According to the appellate court decision, Lawrence killed her victim in an explosion of fury when, after months in a love triangle, her lover told her he had changed his mind about leaving his wife. She felt betrayed and humiliated, she has said, because he had vowed to marry her.
While she was in prison, Lawrence earned two degrees, learned trades that included plumbing and data-processing, was president of the inmates' Toastmasters Club, worked as a library porter and tennis coach, co-founded a tutoring program and remained discipline-free. She apologized profusely for her crime.
The state sets up a false promise, Lawrence says. It encourages inmates to improve themselves to earn their release, then refuses to let them go.
"I was pretty successful by their standards, inside, notwithstanding the crime itself," she said. "They were talking rehabilitation. The system was talking rehabilitation. Here's a person who's rehabilitated. Now what?"
Increasingly, inmates fighting a parole process they believe is driven by tough-on-crime politics have filed petitions in court, successfully challenging the state's refusal to release them. Lawrence was one of them.
In at least 28 cases since late 2005, including hers, judges have overturned Schwarzenegger's parole denials for inmates who appeared to have reformed or who seemed too sick or elderly to pose a serious threat anymore. Some remain in prison pending appeals.

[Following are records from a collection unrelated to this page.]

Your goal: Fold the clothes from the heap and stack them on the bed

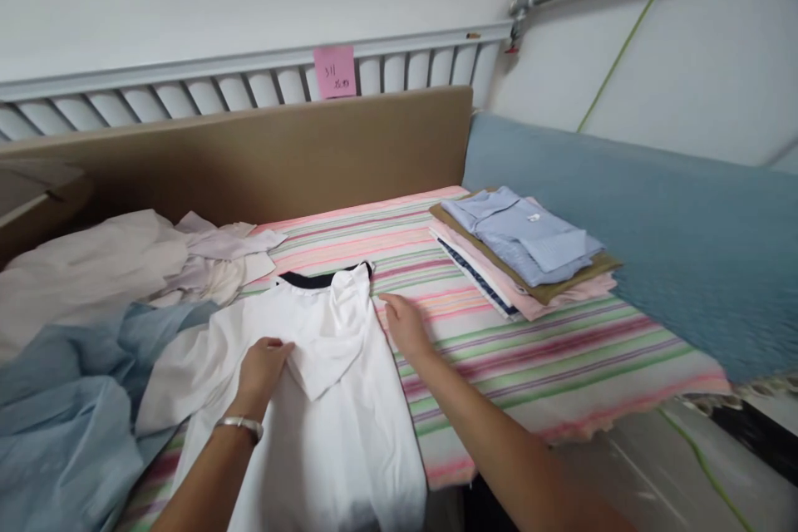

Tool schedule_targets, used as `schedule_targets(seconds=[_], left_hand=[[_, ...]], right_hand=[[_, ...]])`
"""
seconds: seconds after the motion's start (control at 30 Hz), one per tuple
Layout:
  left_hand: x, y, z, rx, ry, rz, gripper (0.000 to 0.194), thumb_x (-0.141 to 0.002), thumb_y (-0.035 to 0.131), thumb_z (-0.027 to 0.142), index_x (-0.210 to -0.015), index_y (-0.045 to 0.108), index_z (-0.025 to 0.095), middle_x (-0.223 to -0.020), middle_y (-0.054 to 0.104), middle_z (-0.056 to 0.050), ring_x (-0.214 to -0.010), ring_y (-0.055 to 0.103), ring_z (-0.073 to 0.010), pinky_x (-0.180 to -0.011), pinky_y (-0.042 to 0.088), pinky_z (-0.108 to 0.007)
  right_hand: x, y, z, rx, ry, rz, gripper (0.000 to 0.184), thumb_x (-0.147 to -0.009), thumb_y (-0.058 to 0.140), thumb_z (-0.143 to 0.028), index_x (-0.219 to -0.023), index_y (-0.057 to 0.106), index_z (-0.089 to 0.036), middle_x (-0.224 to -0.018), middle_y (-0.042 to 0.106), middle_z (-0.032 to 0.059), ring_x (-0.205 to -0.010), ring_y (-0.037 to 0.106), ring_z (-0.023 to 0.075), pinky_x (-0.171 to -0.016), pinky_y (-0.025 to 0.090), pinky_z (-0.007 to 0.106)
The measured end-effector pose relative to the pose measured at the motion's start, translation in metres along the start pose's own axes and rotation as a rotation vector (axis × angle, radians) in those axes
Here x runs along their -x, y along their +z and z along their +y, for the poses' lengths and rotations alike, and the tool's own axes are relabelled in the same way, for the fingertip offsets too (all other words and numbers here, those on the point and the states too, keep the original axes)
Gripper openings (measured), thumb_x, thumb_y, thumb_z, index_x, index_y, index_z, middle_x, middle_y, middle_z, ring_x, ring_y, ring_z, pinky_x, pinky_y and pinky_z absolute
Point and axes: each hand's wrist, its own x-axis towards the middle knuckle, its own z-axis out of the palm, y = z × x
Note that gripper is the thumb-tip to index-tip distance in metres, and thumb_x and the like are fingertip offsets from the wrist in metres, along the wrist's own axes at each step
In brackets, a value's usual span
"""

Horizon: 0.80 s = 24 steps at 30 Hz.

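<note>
A white shirt (312, 440) with a black neckband (317, 278) lies spread in front of me. Its right-hand sleeve (327, 357) is folded inward across the body, while the left-hand sleeve stretches out to the side. My left hand (263, 370), with a silver bracelet on the wrist, is closed on the shirt's fabric beside the folded sleeve's edge; its fingertips are partly hidden. Just off the shirt's right edge, my right hand (406, 326) is held with a finger stretched toward the shoulder and nothing visible in it. Some of its fingers cannot be seen.
A stack of folded clothes, a light blue shirt (529, 233) on top, sits on the striped cloth (536, 362). Loose pale garments (105, 258) and a blue garment (68, 424) lie left. A brown board (280, 154) and a blue padded side (623, 216) border the surface.
</note>
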Motion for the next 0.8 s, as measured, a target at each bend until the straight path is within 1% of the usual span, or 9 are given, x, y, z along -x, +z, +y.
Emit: schedule_targets(seconds=[0.07, 0.17, 0.3, 0.43, 0.6, 0.63, 0.7, 0.77, 0.8], left_hand=[[0.004, -0.003, -0.001, 0.039, 0.015, -0.007, 0.023, -0.053, 0.067, 0.039, -0.064, 0.059, 0.02, -0.05, 0.057, 0.0, -0.052, 0.056, -0.0192, -0.048, 0.038, -0.028], [0.024, -0.008, -0.003, 0.21, -0.03, -0.05, 0.023, -0.055, 0.066, 0.039, -0.061, 0.054, 0.02, -0.049, 0.053, 0.003, -0.044, 0.048, -0.0131, -0.044, 0.034, -0.025], [0.05, -0.011, -0.007, 0.425, -0.173, -0.144, 0.026, -0.057, 0.066, 0.037, -0.058, 0.047, 0.019, -0.048, 0.049, 0.007, -0.039, 0.04, -0.0068, -0.041, 0.03, -0.02], [0.056, -0.01, -0.013, 0.46, -0.234, -0.133, 0.025, -0.056, 0.065, 0.035, -0.056, 0.045, 0.019, -0.045, 0.047, 0.008, -0.037, 0.037, -0.0058, -0.039, 0.027, -0.019], [0.058, -0.017, -0.019, 0.393, -0.225, -0.181, 0.023, -0.059, 0.061, 0.034, -0.058, 0.043, 0.02, -0.047, 0.046, 0.007, -0.037, 0.039, -0.0071, -0.038, 0.028, -0.021], [0.059, -0.019, -0.021, 0.319, -0.193, -0.162, 0.02, -0.062, 0.059, 0.034, -0.061, 0.045, 0.02, -0.049, 0.048, 0.006, -0.038, 0.041, -0.0084, -0.039, 0.03, -0.022], [0.065, -0.022, -0.026, 0.072, -0.045, -0.019, 0.019, -0.066, 0.056, 0.034, -0.079, 0.053, 0.019, -0.065, 0.058, 0.0, -0.047, 0.052, -0.0138, -0.044, 0.039, -0.027], [0.075, -0.021, -0.03, -0.22, 0.249, 0.136, 0.038, -0.071, 0.053, 0.032, -0.107, 0.053, 0.018, -0.097, 0.064, -0.01, -0.076, 0.063, -0.0228, -0.062, 0.05, -0.036], [0.081, -0.019, -0.031, -0.35, 0.438, 0.143, 0.046, -0.074, 0.052, 0.028, -0.119, 0.048, 0.019, -0.114, 0.06, -0.013, -0.096, 0.061, -0.0262, -0.075, 0.05, -0.041]], right_hand=[[-0.02, 0.013, -0.006, 0.131, -0.072, -0.088, 0.041, -0.085, 0.035, -0.012, -0.117, 0.059, -0.015, -0.12, 0.062, 0.0089, -0.113, 0.054, 0.0157, -0.101, 0.039, 0.03], [-0.045, 0.036, -0.009, 0.322, -0.186, -0.178, 0.045, -0.088, 0.034, -0.014, -0.13, 0.049, -0.011, -0.137, 0.048, 0.0112, -0.128, 0.04, 0.0163, -0.109, 0.029, 0.03], [-0.055, 0.058, 0.002, 0.508, -0.185, -0.251, 0.048, -0.091, 0.037, -0.024, -0.138, 0.039, -0.013, -0.146, 0.036, 0.0093, -0.136, 0.028, 0.0196, -0.112, 0.021, 0.039], [-0.052, 0.062, 0.011, 0.579, -0.187, -0.284, 0.048, -0.093, 0.033, -0.029, -0.14, 0.036, -0.017, -0.148, 0.032, 0.006, -0.137, 0.026, 0.0191, -0.112, 0.019, 0.039], [-0.051, 0.062, 0.011, 0.607, -0.177, -0.278, 0.048, -0.093, 0.033, -0.03, -0.139, 0.037, -0.017, -0.148, 0.032, 0.0057, -0.137, 0.025, 0.0201, -0.112, 0.018, 0.039], [-0.05, 0.063, 0.011, 0.611, -0.177, -0.273, 0.048, -0.093, 0.033, -0.03, -0.139, 0.037, -0.017, -0.148, 0.032, 0.0059, -0.137, 0.025, 0.0204, -0.112, 0.018, 0.039], [-0.05, 0.064, 0.011, 0.62, -0.18, -0.269, 0.048, -0.093, 0.033, -0.03, -0.139, 0.038, -0.017, -0.148, 0.032, 0.0063, -0.137, 0.025, 0.0205, -0.112, 0.018, 0.039], [-0.049, 0.065, 0.011, 0.626, -0.187, -0.266, 0.048, -0.094, 0.032, -0.031, -0.139, 0.038, -0.017, -0.148, 0.033, 0.0067, -0.137, 0.025, 0.0202, -0.111, 0.017, 0.039], [-0.049, 0.065, 0.012, 0.627, -0.19, -0.265, 0.048, -0.094, 0.032, -0.031, -0.139, 0.038, -0.017, -0.148, 0.033, 0.0067, -0.137, 0.025, 0.0201, -0.111, 0.017, 0.039]])
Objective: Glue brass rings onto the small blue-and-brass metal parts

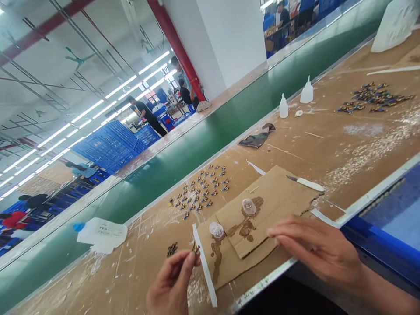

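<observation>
My left hand (pixel 173 282) pinches a small painted figurine (pixel 196 249) between thumb and forefinger; its details are too small to make out. It is over the left edge of the cardboard. My right hand (pixel 320 251) hovers at the near edge of the cardboard sheet (pixel 275 197), fingers stretched out, with nothing visible in them. On the cardboard are two small whitish round lumps, one (pixel 216 230) at the left and another (pixel 248 207) near the middle, with wet brown stains around them. A small pile of dark pieces (pixel 172 249) lies beside my left hand.
Behind the cardboard stand rows of small blue-and-yellow figurines (pixel 200 192). A knife (pixel 306 183) lies on the cardboard's right. Farther off are a camouflage cloth (pixel 257 136), squeeze bottles (pixel 284 106), a figurine heap (pixel 374 97), a white jug (pixel 102 235) and a green conveyor belt (pixel 203 144).
</observation>
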### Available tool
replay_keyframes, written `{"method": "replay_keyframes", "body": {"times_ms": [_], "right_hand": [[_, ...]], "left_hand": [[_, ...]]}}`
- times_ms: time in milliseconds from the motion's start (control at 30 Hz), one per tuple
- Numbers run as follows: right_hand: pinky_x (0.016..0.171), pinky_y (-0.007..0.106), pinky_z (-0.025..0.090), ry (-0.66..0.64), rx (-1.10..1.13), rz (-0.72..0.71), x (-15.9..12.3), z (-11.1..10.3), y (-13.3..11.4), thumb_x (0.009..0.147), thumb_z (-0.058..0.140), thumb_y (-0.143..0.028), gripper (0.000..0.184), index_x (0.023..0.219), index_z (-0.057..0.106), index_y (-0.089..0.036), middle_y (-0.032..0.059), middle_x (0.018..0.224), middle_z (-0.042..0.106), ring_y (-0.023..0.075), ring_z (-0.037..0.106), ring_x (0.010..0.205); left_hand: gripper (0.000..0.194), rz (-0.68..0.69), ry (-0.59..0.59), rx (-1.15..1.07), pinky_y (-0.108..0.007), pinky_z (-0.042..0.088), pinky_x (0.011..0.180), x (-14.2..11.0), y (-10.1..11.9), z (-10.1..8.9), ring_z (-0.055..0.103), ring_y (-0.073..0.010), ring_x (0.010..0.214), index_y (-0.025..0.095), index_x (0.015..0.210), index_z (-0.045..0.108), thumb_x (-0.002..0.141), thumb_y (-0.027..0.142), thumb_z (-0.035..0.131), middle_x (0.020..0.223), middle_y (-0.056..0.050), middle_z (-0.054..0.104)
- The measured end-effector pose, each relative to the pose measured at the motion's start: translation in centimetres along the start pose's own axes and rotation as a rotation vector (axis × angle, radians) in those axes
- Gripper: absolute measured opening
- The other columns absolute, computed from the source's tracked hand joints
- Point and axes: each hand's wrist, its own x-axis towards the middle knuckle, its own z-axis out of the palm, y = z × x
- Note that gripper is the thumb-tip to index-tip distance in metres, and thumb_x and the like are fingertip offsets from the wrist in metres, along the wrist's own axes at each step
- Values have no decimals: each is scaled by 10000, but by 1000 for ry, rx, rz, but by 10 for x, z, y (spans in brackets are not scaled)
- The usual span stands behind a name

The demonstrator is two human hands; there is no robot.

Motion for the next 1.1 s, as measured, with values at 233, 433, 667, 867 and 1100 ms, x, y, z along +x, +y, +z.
{"method": "replay_keyframes", "body": {"times_ms": [233, 433, 667, 867, 1100], "right_hand": [[567, 149, 512, 100, -186, 184, 2, -9, 47, 877, 497, -265, 194, 830, 666, -181, 24, 757, 673, 90, 635, 638], [575, 143, 498, 125, -280, 81, -2, -3, 52, 878, 487, -217, 164, 856, 648, -192, 3, 739, 658, 82, 634, 655], [602, 162, 497, 114, -259, 65, -8, 1, 60, 876, 468, -170, 202, 995, 627, -209, 13, 757, 642, 91, 626, 683], [625, 132, 497, 103, -297, 30, -7, -1, 62, 859, 493, -138, 192, 998, 607, -206, 0, 772, 645, 71, 625, 698], [609, 133, 505, 148, -322, 19, -4, -1, 57, 863, 486, -157, 156, 935, 619, -195, 3, 745, 645, 75, 628, 678]], "left_hand": [[234, 169, -371, 225, -245, 453, 658, 102, 29, 63, 598, -138, 627, 155, 684, 675, 640, 382, 709, 630, -14, 674], [137, 252, -535, 399, -242, 423, 579, 146, 40, 139, 511, -92, 547, 129, 675, 633, 736, 239, 686, 583, 44, 568], [258, 241, -636, 598, -224, 438, 499, 164, 30, 200, 498, -75, 498, 123, 709, 584, 843, 343, 598, 591, 53, 531], [258, 321, -515, 622, -235, 400, 511, 169, 46, 186, 472, -84, 467, 134, 642, 598, 799, 336, 636, 517, 67, 511], [280, 437, -133, 501, -259, 304, 488, 134, 80, 68, 435, -130, 494, 227, 842, 712, 701, 446, 609, 573, 36, 538]]}}
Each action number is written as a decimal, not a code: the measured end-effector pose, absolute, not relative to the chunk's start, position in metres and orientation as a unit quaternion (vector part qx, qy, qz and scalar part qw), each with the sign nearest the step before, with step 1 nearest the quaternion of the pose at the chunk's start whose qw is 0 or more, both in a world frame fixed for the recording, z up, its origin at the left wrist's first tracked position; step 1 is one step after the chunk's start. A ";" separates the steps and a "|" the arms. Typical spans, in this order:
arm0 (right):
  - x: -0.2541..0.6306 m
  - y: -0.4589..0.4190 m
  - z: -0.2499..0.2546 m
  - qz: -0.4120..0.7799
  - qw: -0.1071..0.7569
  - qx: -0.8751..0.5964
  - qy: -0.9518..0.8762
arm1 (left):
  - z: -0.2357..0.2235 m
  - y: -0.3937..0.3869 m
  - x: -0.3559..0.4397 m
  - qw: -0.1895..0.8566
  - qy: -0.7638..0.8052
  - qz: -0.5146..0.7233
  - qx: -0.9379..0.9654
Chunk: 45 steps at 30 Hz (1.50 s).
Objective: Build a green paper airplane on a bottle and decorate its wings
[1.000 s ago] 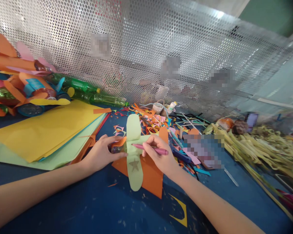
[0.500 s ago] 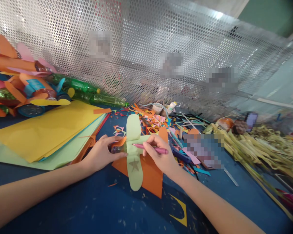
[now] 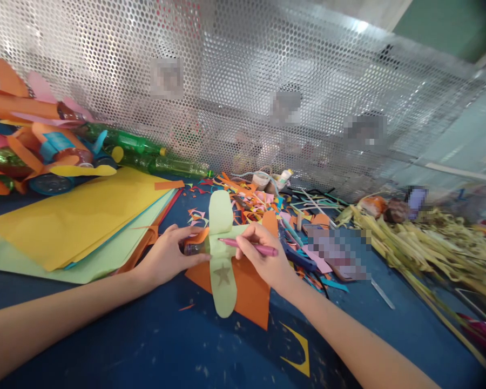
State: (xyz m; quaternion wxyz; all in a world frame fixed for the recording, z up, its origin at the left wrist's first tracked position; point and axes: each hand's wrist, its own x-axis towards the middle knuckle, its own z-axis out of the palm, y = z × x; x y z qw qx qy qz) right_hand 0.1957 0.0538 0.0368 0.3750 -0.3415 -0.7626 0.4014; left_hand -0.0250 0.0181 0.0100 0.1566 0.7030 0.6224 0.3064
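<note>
A toy plane with pale green paper wings (image 3: 222, 213) lies in front of me, its body partly covered by my hands. One wing carries a dark star (image 3: 222, 276). My left hand (image 3: 168, 256) grips the clear bottle end (image 3: 193, 248) of the plane between thumb and fingers, beside an orange paper piece (image 3: 198, 236). In my right hand (image 3: 263, 259) is a pink marker pen (image 3: 263, 249), its tip at the green paper over the middle of the plane. Beneath the plane lies an orange paper sheet (image 3: 253, 302).
Coloured paper sheets (image 3: 89, 216) are stacked at left, below finished paper planes (image 3: 32, 135) and green bottles (image 3: 166, 163). Behind stands a perforated metal screen (image 3: 227, 70). Paper scraps (image 3: 255, 197), a phone (image 3: 336, 254), scissors (image 3: 302, 259) and dried husks (image 3: 421, 259) lie to the right.
The pen tip has shifted very slightly to the left over the green paper. My left hand and the plane stay in place.
</note>
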 end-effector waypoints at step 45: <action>0.196 0.054 0.043 0.394 0.385 -0.365 -0.750 | 0.010 0.018 -0.025 0.154 0.626 0.311 0.698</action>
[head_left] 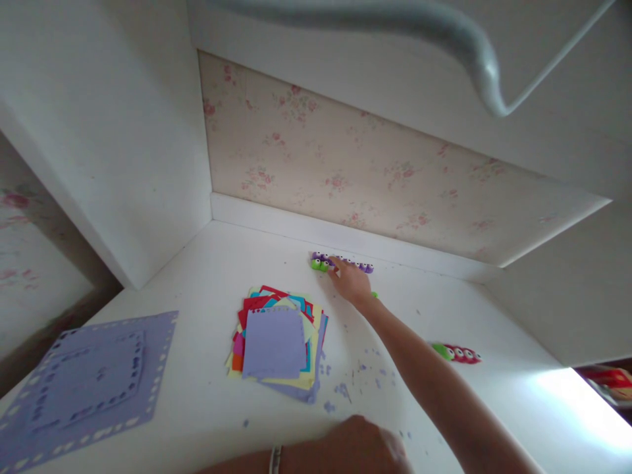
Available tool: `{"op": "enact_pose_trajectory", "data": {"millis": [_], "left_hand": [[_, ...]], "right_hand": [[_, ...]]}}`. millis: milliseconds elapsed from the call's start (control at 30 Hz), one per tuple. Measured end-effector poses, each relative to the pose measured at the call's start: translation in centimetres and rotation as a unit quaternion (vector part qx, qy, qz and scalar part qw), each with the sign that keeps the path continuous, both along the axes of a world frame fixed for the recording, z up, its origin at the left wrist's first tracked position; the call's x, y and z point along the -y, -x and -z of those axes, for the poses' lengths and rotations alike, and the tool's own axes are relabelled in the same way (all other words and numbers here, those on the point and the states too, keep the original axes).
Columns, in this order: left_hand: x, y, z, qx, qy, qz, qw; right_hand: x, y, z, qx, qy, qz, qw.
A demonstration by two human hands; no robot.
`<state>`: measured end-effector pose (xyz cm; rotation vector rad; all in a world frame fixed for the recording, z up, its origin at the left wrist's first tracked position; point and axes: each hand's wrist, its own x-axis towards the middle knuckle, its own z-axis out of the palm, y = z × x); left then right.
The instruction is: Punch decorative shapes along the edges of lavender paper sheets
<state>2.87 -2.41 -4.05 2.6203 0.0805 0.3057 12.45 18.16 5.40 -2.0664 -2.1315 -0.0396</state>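
Left hand (368,444) nearest, low at the bottom edge, bracelet (275,459) on the wrist; back of hand up, fingers tucked out of sight, can't tell if they hold anything. Off to the left, large purple sheet (155,359) on the white counter (207,263), edge punched with pale marks, smaller purple sheet (89,375) on top with dark marks round its border. Small purple scraps (340,390) scattered between the left hand and a messy paper stack (275,342): purple square uppermost; yellow, red, blue, orange and magenta edges fanned out beneath. Right side, just past the right forearm, red-and-green row (464,354), rounded pieces with white eyes, green at the left end. Dark recess (600,370) at right edge holds blurry red and yellow stuff. Farther in, right hand (349,280) reaches to the back, fingers bent at the green eyed pieces (320,264); whether they pinch one, can't tell. These are round, bright, lying in front of the left end of a purple eyed row (365,268), which runs near the back wall, partly hidden by the hand. One more green bit (374,295) shows by the wrist. Floral wallpaper (336,151) behind.
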Motion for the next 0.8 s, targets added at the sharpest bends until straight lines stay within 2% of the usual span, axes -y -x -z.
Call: {"op": "enact_pose_trajectory", "data": {"millis": [167,267,333,533,800], "left_hand": [[0.2,0.3,-0.2,0.04,0.013,-0.011,0.999],[0.2,0.4,-1.0,0.015,0.033,-0.01,0.999],[0.2,0.4,-1.4,0.007,0.043,-0.019,0.999],[0.2,0.7,-2.1,0.026,0.056,-0.026,0.998],[-0.4,1.1,-2.8,0.031,0.054,0.009,0.998]], "right_hand": [[1.5,-6.3,-1.8,0.002,0.029,0.028,0.999],[2.5,-10.0,-2.4,-0.003,0.097,-0.002,0.995],[3.1,-11.5,-2.4,-0.01,0.135,-0.021,0.991],[4.0,-11.7,-1.4,-0.035,0.157,-0.047,0.986],[3.2,-9.9,-0.8,-0.053,0.1,-0.039,0.993]]}}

"This is an extremely high reversal rate," said Rich Pfeiffer, an Orange County attorney who represents such inmates. "It was so completely unfair, the courts finally had to do something. The governor can basically resentence these inmates to life without possibility of parole."
Lisa Page, a spokeswoman for Schwarzenegger, noted that many judges have upheld the governor's decisions to deny parole. She said he weighs all the factors in an inmate's file and acts based on his opinion of whether the prisoner poses a danger.
"While the safety of California's communities is always his top focus, the governor believes in the promise of rehabilitation and that it is a critical part of our prison system," Page said.
Victims' groups closely track the state's actions on releasing murderers. California's Crime Victims Action Alliance has criticized the parole board for creating a "dangerous society" and has called Schwarzenegger too lenient.
Academics and advocates for prisoners say long-term inmates convicted of violent crimes have the lowest rates of re-offending. Most are old when they get out and they committed crimes against people they knew, which are not likely to be repeated.
Parole agent Anthony Maes, who checks in with Lawrence about four times a month, said she's adjusting well and he does not see her as dangerous. "She is on the right path. . . . Her whole outlook on life is very, very good," he said, and returning to prison "would crush her."